Je me suis aussi penchée sur la façon dont l’Europe transforme les formes de domination. Avec l’Europe, on entend souvent qu’elle engendre des gagnants et des perdants, ce qui n’est pas faux, mais ils existaient déjà avant. En revanche, dans les entretiens, lorsque l’on enregistre des moments où percent des sentiments d’humiliation, les gens sont mis en porte-à-faux sur des questions internationales, sur ce qu’est « Schengen » par exemple. L’Europe devient alors un instrument de domination, car elle est utilisée de façon stratégique pour recréer des formes de domination.

Pouvez-vous revenir sur le concept de « formalisation » que vous développez et son intérêt en termes de description et de compréhension des attitudes des enquêtés ?

J’ai un usage assez libre des concepts, notamment ceux de « formalisation » et de « configuration », tirés de la sociologie de Norbert Elias. J’essaie de comprendre des rapports au politique – des ajustements, des réglages – comme le produit de configurations, c’est-à-dire de rapports entre des institutions qui constituent ces être sociaux qui sont aussi des produits de diverses institutions. Ces configurations ce sont les rapports – parfois compliqués – entre l’Eglise et le politique, entre l’économie et le politique, l’Ecole et le politique, etc. Ces configurations expliquent des rapports au politique que j’ai désignés comme autant de formalisations. Dans le livre, je regarde cinq « formalisations », trois réglées par des configurations mettant en jeu d’autres institutions (Eglise, marché, institutions agricoles) et deux mondes construits par le politique (la classe ouvrière en voie de désinstitutionalisation et l’« [espace public] », fruit du rapport entre le politique et l’institution scolaire).

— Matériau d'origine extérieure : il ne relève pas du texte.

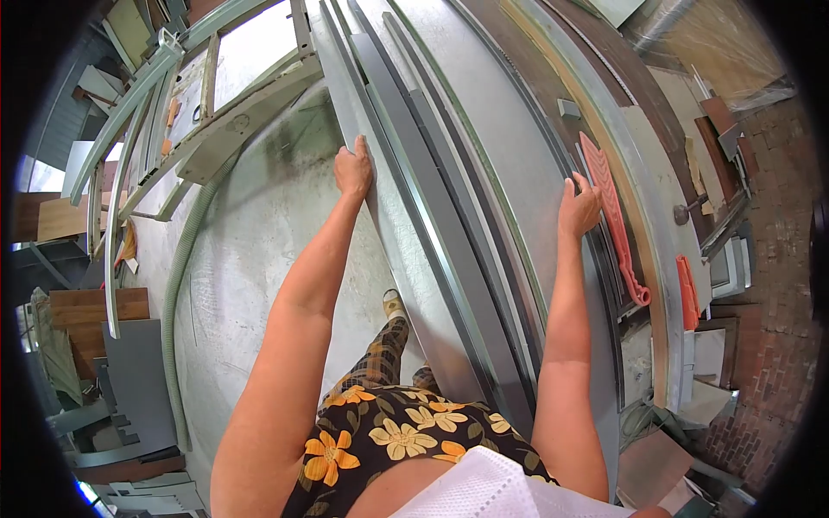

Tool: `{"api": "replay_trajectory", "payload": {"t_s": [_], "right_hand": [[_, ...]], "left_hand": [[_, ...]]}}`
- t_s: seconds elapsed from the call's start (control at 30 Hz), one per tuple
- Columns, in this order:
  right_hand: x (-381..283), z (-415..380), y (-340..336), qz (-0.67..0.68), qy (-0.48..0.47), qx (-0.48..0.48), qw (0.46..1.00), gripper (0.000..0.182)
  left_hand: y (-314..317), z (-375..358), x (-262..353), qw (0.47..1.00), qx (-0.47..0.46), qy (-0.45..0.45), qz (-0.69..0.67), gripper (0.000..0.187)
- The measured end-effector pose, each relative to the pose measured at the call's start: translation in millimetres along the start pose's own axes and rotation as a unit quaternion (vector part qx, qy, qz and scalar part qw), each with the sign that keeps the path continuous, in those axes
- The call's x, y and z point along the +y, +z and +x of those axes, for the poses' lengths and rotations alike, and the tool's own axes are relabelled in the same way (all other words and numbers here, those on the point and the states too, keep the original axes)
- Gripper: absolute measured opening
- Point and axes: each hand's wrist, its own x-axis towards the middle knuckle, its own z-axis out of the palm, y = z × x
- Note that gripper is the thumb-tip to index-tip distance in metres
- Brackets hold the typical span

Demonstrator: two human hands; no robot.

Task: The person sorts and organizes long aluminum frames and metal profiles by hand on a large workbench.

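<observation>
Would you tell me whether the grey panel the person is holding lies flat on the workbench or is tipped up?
Flat: the grey panel lies along the workbench, left hand on its near edge, right hand on its far side.

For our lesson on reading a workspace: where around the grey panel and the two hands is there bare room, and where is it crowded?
Bare concrete floor lies left of the left hand, up to the green hose. The grey panel is bare between the hands. Beside the right hand it is crowded: red push stick, rails, offcuts.

Red push stick [615, 216] right of centre; green hose [179, 285] left; wood offcuts [95, 311] lower left; brick floor [777, 259] far right.
</observation>
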Motion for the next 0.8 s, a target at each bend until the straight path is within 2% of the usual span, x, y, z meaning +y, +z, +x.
{"api": "replay_trajectory", "payload": {"t_s": [0.4, 0.5, 0.6, 0.8], "right_hand": [[-31.8, 26.4, 27.5, -0.027, -0.029, -0.003, 0.999, 0.026], [-41.9, 32.3, 34.2, -0.023, -0.029, 0.002, 0.999, 0.027], [-51.7, 37.9, 42.0, -0.024, -0.034, 0.015, 0.999, 0.028], [-76.1, 53.8, 58.7, -0.025, -0.023, 0.016, 0.999, 0.033]], "left_hand": [[7.2, 38.3, -2.6, 1.0, -0.014, 0.008, -0.001, 0.063], [11.0, 48.1, -3.2, 1.0, 0.0, 0.018, -0.014, 0.07], [10.6, 54.0, -0.1, 1.0, -0.008, 0.01, 0.007, 0.064], [17.9, 70.8, -1.8, 1.0, 0.0, 0.014, -0.008, 0.063]]}}
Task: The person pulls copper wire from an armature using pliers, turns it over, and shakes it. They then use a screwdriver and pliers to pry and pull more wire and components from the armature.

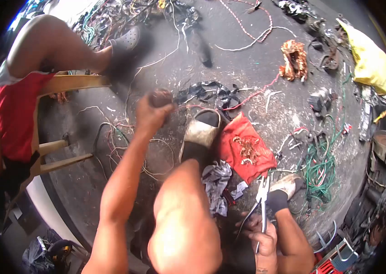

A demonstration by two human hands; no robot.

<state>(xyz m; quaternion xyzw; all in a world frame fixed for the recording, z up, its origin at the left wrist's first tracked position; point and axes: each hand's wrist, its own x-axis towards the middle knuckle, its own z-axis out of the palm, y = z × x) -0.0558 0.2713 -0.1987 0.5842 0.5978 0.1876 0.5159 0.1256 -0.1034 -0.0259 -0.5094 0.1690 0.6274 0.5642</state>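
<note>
My left hand [155, 112] is raised over the floor left of my shoe, its fingers curled into a fist and slightly blurred. A thin red wire [259, 92] runs from that fist past the shoe toward a copper wire bundle [294, 61]. In my right hand [262, 237], low in the view, is a pair of pliers [263, 196] with jaws pointing away from me and handles spread. Beyond the pliers lies a red cloth [238, 148] with loose copper strands [247, 150] on top. A crumpled grey-white rag or plastic [217, 182] lies beside it.
At the left another person's leg [60, 45] extends beside a wooden stool [74, 83]. A green wire tangle [319, 176] lies right of my foot. A yellow sack [368, 59] and scrap parts line the right edge. More wires [129, 20] are heaped at the back.
</note>
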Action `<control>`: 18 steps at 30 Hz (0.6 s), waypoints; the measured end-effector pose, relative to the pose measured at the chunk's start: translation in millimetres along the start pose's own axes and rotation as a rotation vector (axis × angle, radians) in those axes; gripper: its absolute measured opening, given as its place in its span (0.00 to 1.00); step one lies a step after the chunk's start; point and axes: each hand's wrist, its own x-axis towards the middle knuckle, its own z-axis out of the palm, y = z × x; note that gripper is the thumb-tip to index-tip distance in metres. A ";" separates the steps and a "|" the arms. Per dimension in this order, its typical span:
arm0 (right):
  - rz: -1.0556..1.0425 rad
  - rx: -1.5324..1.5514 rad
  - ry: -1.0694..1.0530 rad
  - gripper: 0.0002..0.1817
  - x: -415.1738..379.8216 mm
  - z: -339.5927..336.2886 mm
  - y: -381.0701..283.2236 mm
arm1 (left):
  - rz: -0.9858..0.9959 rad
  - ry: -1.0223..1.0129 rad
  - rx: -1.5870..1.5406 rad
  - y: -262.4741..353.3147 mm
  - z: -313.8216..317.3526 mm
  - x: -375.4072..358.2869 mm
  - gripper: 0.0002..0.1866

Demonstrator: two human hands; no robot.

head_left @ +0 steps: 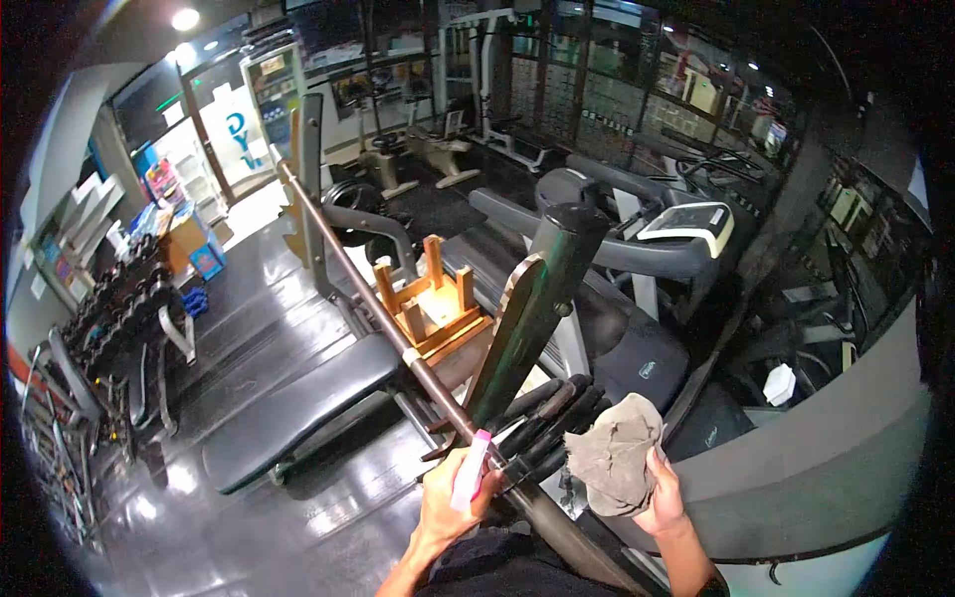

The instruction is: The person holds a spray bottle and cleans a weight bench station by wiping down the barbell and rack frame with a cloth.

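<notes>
My left hand [445, 505] is closed around a small white bottle with a pink top [471, 474], held over the near end of a long barbell [375, 308]. In my right hand [663, 503] is a crumpled grey-brown cloth [615, 460], gripped at its right edge between thumb and fingers. The cloth hangs in the air to the right of the barbell. A dark upright post [542, 298] of the bench rack rises just beyond both hands. The lower part of the bottle is hidden by my fingers.
A padded black bench [308, 410] lies under the barbell on the left. Behind the bar stands an upturned wooden stool [438, 310]. A treadmill [686, 227] is beyond the post. Racked dumbbells [124, 308] line the far left. A curved grey ledge [806, 463] borders the right.
</notes>
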 end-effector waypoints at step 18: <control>-0.010 0.136 0.067 0.24 18.9 -33.6 43.5 | 0.102 0.052 0.181 29.8 22.0 -3.6 0.10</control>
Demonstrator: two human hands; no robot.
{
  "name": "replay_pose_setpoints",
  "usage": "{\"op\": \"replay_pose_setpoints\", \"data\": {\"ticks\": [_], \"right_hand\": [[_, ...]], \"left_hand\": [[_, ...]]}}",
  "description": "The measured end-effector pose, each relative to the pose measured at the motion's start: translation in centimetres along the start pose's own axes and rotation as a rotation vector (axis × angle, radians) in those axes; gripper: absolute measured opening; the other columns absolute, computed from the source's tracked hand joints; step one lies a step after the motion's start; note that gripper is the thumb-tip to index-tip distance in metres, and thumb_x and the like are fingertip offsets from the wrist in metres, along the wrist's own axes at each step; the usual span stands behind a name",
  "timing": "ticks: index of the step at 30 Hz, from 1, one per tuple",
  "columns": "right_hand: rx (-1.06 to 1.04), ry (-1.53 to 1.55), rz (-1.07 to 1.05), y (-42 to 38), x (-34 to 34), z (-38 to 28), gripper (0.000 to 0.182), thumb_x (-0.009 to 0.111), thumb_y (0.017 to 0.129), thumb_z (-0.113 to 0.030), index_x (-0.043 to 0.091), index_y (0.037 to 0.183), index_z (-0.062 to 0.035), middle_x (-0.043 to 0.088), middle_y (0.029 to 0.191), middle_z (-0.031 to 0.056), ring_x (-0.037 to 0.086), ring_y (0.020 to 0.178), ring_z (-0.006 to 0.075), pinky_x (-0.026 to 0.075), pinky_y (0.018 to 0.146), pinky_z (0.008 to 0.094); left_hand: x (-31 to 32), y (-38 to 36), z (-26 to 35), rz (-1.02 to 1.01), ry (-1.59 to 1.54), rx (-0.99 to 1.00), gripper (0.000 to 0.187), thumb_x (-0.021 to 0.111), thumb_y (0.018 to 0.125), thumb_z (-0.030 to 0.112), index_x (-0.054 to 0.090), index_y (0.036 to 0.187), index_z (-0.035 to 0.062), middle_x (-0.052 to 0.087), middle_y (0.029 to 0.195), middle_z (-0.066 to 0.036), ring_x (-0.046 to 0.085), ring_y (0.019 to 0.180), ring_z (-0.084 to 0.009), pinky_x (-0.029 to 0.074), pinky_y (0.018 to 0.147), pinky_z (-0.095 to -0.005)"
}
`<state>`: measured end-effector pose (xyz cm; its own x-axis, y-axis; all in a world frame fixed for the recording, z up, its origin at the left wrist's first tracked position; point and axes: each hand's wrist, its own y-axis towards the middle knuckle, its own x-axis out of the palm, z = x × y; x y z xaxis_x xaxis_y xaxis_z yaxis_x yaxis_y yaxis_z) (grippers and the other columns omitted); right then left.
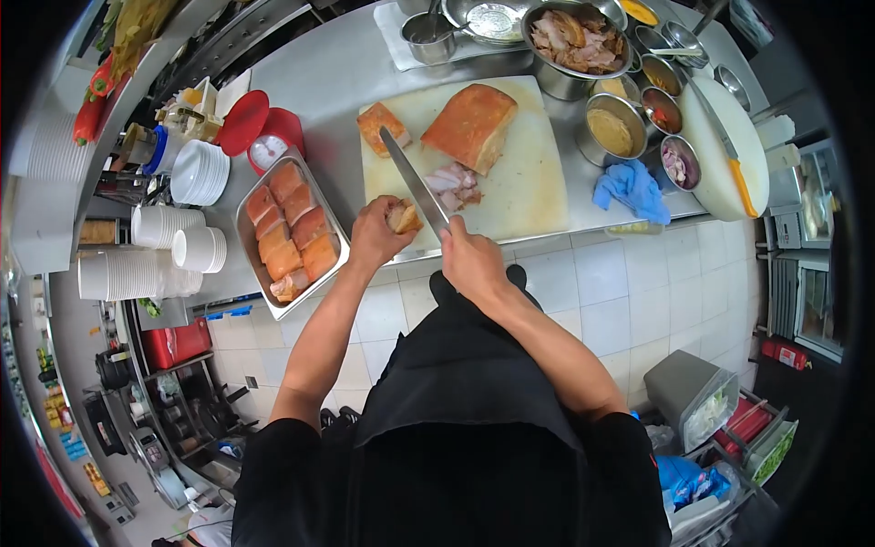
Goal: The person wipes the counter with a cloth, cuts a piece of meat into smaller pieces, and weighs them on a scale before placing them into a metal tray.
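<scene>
My right hand point(472, 258) is closed round the handle of a long kitchen knife point(412, 180), whose blade points up and left over a white cutting board point(533, 196). Between the fingers of my left hand point(378, 235) is a small piece of meat point(404, 217), at the board's near left edge. A large slab of roast pork point(470, 126) with orange-brown skin lies at the back of the board. Left of it rests a smaller pork block point(383, 128), close to the knife tip. Pale meat scraps point(454, 186) sit just right of the blade.
Left of the board stands a metal tray point(339, 239) with several pork blocks. Beyond it are a red dial scale point(273, 141) and stacked white bowls point(199, 173). At right are a pot of sliced meat point(578, 44), seasoning containers point(612, 129), a blue cloth point(631, 190) and an orange-handled knife point(740, 187).
</scene>
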<state>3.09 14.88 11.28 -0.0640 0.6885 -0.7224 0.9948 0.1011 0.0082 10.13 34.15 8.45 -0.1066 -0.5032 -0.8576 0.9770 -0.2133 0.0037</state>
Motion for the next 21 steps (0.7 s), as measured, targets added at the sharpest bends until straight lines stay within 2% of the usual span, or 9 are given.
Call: {"op": "replay_pose_setpoints", "data": {"ticks": [4, 6, 7, 8, 10, 11, 16, 20, 21], "right_hand": [[-0.054, 0.046, 0.098, 0.8, 1.4, -0.1, 0.017, 0.051, 0.094, -0.016, 0.048, 0.099, -0.0001, 0.059, 0.055, 0.0194, 0.06, 0.053, 0.0418, 0.047, 0.051, 0.053], [-0.05, 0.051, 0.101, 1.1, 1.4, 0.3, 0.017, 0.052, 0.094, -0.016, 0.049, 0.098, 0.0007, 0.058, 0.055, 0.0203, 0.06, 0.053, 0.0422, 0.046, 0.05, 0.0525], [-0.019, 0.013, 0.037, 0.9, 1.3, 0.7, 0.018, 0.053, 0.092, -0.014, 0.049, 0.1, 0.0011, 0.06, 0.057, 0.0201, 0.061, 0.056, 0.0419, 0.048, 0.053, 0.0523], [0.008, -0.025, -0.025, 0.7, 1.2, 1.2, 0.02, 0.054, 0.089, -0.013, 0.049, 0.101, 0.0016, 0.062, 0.06, 0.0199, 0.063, 0.059, 0.0415, 0.05, 0.055, 0.0521], [0.018, -0.117, -0.127, 0.2, 2.1, 2.5, 0.025, 0.056, 0.084, -0.01, 0.05, 0.103, 0.0037, 0.064, 0.067, 0.022, 0.064, 0.066, 0.0426, 0.051, 0.061, 0.0524], [0.04, -0.113, -0.164, 0.0, 1.8, 2.4, 0.026, 0.056, 0.083, -0.009, 0.05, 0.104, 0.0041, 0.064, 0.069, 0.0229, 0.064, 0.067, 0.0432, 0.051, 0.063, 0.0532], [0.111, -0.184, -0.219, 0.0, 1.8, 1.2, 0.024, 0.052, 0.084, -0.008, 0.05, 0.103, 0.0057, 0.065, 0.074, 0.0263, 0.066, 0.073, 0.0438, 0.052, 0.067, 0.0546], [0.134, -0.204, -0.231, -0.1, 1.7, 0.1, 0.023, 0.05, 0.086, -0.01, 0.05, 0.103, 0.006, 0.066, 0.075, 0.0262, 0.066, 0.073, 0.0432, 0.052, 0.067, 0.054], [0.159, -0.204, -0.235, -0.2, 1.7, 0.0, 0.023, 0.05, 0.087, -0.01, 0.05, 0.103, 0.006, 0.066, 0.074, 0.0258, 0.066, 0.072, 0.0429, 0.052, 0.066, 0.0535]], "left_hand": [[-1.7, -0.7, 0.2, 0.024, 0.11, 0.113, 0.065, 0.085, 0.06, 0.022, 0.058, 0.115, 0.0021, 0.066, 0.104, -0.017, 0.065, 0.097, -0.0316, 0.051, 0.086, -0.0361], [-3.4, -0.1, -0.6, -0.205, -0.223, -0.178, 0.071, 0.088, 0.056, 0.022, 0.057, 0.117, 0.0005, 0.066, 0.103, -0.013, 0.063, 0.102, -0.0269, 0.049, 0.089, -0.0335], [-3.2, 0.4, -2.8, -0.253, -0.449, -0.248, 0.072, 0.088, 0.06, 0.015, 0.053, 0.122, 0.001, 0.065, 0.109, -0.007, 0.061, 0.106, -0.0196, 0.047, 0.094, -0.0317], [-3.3, 0.2, -5.0, -0.231, -0.443, -0.253, 0.072, 0.088, 0.06, 0.015, 0.053, 0.122, 0.001, 0.065, 0.109, -0.007, 0.061, 0.106, -0.0196, 0.047, 0.094, -0.0317], [-5.7, 0.0, -6.8, -0.261, -1.176, -0.261, 0.071, 0.085, 0.064, 0.007, 0.05, 0.125, 0.0015, 0.062, 0.115, -0.004, 0.06, 0.106, -0.0167, 0.046, 0.096, -0.0325], [-8.1, -0.1, -6.3, -0.214, -1.196, -0.2, 0.067, 0.082, 0.067, 0.0, 0.049, 0.126, 0.004, 0.061, 0.117, -0.004, 0.06, 0.107, -0.0162, 0.046, 0.096, -0.031], [-16.8, 3.3, -10.7, -0.037, -1.269, -0.037, 0.07, 0.082, 0.068, 0.0, 0.048, 0.128, 0.0059, 0.06, 0.12, -0.004, 0.058, 0.111, -0.0172, 0.047, 0.096, -0.0335], [-22.2, 10.3, -16.7, 0.261, -0.883, 0.008, 0.07, 0.085, 0.066, 0.003, 0.05, 0.126, 0.0052, 0.062, 0.114, -0.005, 0.06, 0.107, -0.0179, 0.052, 0.089, -0.0356], [-23.5, 12.1, -17.2, 0.318, -0.714, -0.135, 0.07, 0.087, 0.063, 0.009, 0.053, 0.124, 0.0042, 0.064, 0.111, -0.007, 0.062, 0.104, -0.0199, 0.052, 0.089, -0.036]]}}
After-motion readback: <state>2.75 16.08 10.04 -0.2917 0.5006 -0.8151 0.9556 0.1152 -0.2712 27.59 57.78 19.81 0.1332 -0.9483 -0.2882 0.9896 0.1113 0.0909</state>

Prenons par exemple ce que j’ai appelé la « [représentation prémoderne] ». Pourquoi un tel nom ? Aujourd’hui, quand on parle de représentation politique, on a en tête que les citoyens veulent être représentés à l’aune ou à l’image de leurs idées. Ils veulent des représentants qui incarnent des idées ou des valeurs politiques. Dans la « [représentation prémoderne] », les idées politiques comptent beaucoup moins que l’office, pour reprendre l’ancien terme des charges gouvernementales. On n’attend pas que les représentants politiques défendent des idées de droite ou de gauche, mais qu’ils représentent dignement des valeurs morales et sociales. Par exemple pour une des enquêtées, Sarkozy est certes de droite mais trop « excité » ; il ne se conforme donc pas complètement à son idée de la dignité. Dans la « [représentation prémoderne] », on retrouve beaucoup de femmes, assez âgées, très catholiques, qui parlent en tant que mères de famille et évoquent l’Europe depuis cette perspective : leur propre famille et la famille comme institution. Elles utilisent des « heuristiques de jugement », des raccourcis pour parler d’Europe qui sont marqués par cette identification relationnelle. A propos de l’élargissement par exemple, elles font le parallèle avec la difficulté à gérer une famille trop grande.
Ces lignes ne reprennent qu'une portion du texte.